* [WORK TO COMPLETE]: List the lines of this listing that hold the word "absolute".

* [INPUT DATA]:
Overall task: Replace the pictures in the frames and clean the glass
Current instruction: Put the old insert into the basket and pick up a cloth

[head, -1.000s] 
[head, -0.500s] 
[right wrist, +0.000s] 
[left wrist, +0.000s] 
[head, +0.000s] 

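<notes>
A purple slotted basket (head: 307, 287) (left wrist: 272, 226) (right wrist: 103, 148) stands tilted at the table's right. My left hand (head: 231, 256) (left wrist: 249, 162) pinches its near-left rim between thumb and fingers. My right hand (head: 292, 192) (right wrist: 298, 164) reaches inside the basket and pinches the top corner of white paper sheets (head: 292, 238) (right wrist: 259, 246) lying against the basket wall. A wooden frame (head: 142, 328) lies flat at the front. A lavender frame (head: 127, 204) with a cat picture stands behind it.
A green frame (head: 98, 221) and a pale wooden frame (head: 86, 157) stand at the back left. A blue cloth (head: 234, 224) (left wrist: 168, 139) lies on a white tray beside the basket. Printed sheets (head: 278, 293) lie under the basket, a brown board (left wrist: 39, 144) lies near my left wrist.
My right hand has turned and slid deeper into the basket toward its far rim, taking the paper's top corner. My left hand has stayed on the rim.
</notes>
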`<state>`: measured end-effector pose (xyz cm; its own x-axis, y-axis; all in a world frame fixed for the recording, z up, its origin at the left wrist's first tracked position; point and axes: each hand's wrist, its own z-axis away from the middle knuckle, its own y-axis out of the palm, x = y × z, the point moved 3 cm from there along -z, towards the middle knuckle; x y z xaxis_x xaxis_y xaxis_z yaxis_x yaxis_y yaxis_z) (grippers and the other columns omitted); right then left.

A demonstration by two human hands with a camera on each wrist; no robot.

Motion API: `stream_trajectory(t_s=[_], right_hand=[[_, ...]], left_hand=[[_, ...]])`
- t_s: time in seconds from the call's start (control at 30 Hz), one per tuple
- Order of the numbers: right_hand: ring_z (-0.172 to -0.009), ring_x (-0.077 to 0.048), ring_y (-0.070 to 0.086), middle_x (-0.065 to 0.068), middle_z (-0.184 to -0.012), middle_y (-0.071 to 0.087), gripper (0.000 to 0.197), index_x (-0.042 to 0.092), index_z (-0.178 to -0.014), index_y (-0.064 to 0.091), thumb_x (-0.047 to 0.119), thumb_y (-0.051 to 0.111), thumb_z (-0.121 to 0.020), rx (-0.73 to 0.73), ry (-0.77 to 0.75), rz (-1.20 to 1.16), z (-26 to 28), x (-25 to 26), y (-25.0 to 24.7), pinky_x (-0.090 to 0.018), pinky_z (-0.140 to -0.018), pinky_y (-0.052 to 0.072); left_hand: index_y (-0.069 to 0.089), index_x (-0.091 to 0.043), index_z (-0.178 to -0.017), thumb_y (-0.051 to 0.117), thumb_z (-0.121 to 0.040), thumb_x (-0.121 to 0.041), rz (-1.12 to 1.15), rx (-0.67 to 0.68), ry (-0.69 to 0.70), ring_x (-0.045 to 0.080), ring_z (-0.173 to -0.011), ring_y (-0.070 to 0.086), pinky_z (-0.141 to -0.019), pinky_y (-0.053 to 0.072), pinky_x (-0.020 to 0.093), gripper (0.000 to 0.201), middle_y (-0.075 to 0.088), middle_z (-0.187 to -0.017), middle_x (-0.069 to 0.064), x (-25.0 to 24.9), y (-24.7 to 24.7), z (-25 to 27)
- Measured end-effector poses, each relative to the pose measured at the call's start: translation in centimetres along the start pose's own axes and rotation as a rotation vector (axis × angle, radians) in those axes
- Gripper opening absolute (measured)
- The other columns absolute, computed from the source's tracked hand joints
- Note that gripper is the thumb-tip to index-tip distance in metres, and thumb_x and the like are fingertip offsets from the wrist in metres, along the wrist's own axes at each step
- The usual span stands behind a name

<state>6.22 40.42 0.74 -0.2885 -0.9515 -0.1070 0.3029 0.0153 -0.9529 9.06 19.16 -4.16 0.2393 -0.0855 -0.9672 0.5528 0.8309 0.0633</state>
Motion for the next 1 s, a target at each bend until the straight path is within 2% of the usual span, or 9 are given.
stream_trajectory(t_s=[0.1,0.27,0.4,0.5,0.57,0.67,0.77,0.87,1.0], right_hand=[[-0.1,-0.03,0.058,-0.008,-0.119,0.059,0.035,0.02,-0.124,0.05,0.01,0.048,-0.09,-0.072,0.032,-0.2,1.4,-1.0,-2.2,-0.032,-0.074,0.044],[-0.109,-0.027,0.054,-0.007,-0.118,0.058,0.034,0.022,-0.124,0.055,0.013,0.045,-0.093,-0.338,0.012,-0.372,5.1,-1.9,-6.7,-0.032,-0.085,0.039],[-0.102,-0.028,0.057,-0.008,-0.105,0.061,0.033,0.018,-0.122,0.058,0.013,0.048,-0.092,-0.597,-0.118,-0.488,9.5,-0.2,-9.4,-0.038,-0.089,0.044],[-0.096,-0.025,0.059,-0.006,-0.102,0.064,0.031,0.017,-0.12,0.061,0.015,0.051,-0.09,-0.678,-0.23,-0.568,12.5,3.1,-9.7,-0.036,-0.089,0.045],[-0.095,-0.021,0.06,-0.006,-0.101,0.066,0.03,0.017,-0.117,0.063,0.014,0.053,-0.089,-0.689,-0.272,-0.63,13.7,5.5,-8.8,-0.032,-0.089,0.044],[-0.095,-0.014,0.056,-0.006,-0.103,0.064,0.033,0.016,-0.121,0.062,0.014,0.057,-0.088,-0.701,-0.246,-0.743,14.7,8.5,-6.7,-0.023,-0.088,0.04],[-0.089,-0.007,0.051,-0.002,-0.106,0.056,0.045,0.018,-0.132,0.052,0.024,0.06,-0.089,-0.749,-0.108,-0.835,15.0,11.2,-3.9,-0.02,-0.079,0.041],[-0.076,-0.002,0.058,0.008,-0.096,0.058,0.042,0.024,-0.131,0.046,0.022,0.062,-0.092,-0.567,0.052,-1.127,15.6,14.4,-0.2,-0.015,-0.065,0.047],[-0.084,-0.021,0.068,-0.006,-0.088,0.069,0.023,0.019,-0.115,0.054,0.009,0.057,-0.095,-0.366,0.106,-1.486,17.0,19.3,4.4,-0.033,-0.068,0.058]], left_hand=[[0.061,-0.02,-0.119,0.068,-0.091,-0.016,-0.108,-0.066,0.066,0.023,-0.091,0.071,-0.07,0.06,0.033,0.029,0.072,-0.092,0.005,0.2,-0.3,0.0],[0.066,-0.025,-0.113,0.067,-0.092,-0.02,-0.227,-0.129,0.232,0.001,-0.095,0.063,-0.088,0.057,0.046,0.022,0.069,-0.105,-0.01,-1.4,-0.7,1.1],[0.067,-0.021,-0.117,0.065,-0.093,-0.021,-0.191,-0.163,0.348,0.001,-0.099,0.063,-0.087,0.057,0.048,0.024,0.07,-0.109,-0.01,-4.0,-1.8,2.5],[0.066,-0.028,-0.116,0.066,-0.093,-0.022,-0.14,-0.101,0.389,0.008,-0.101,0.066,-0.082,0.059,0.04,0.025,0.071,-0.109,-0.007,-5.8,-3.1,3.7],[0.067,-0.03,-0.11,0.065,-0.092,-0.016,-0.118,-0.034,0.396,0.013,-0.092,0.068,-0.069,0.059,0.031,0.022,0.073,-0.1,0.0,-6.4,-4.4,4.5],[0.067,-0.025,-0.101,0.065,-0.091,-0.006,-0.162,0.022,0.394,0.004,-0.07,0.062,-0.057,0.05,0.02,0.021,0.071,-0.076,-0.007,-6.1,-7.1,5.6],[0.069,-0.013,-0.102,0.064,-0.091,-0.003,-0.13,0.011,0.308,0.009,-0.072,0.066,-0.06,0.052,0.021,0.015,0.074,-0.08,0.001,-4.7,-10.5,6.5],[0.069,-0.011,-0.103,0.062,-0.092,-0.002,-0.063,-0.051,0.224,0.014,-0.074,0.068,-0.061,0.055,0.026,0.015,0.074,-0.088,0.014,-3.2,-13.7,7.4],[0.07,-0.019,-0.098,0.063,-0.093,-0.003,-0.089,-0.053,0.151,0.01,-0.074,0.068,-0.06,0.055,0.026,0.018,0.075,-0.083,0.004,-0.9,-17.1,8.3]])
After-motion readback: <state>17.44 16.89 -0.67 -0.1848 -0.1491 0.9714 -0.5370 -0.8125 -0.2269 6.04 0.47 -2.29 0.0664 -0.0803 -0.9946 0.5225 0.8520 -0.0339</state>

* [RESULT OF THIS EXERCISE]:
- Gripper opening absolute (measured)
- The other columns absolute, computed from the source's tracked hand joints

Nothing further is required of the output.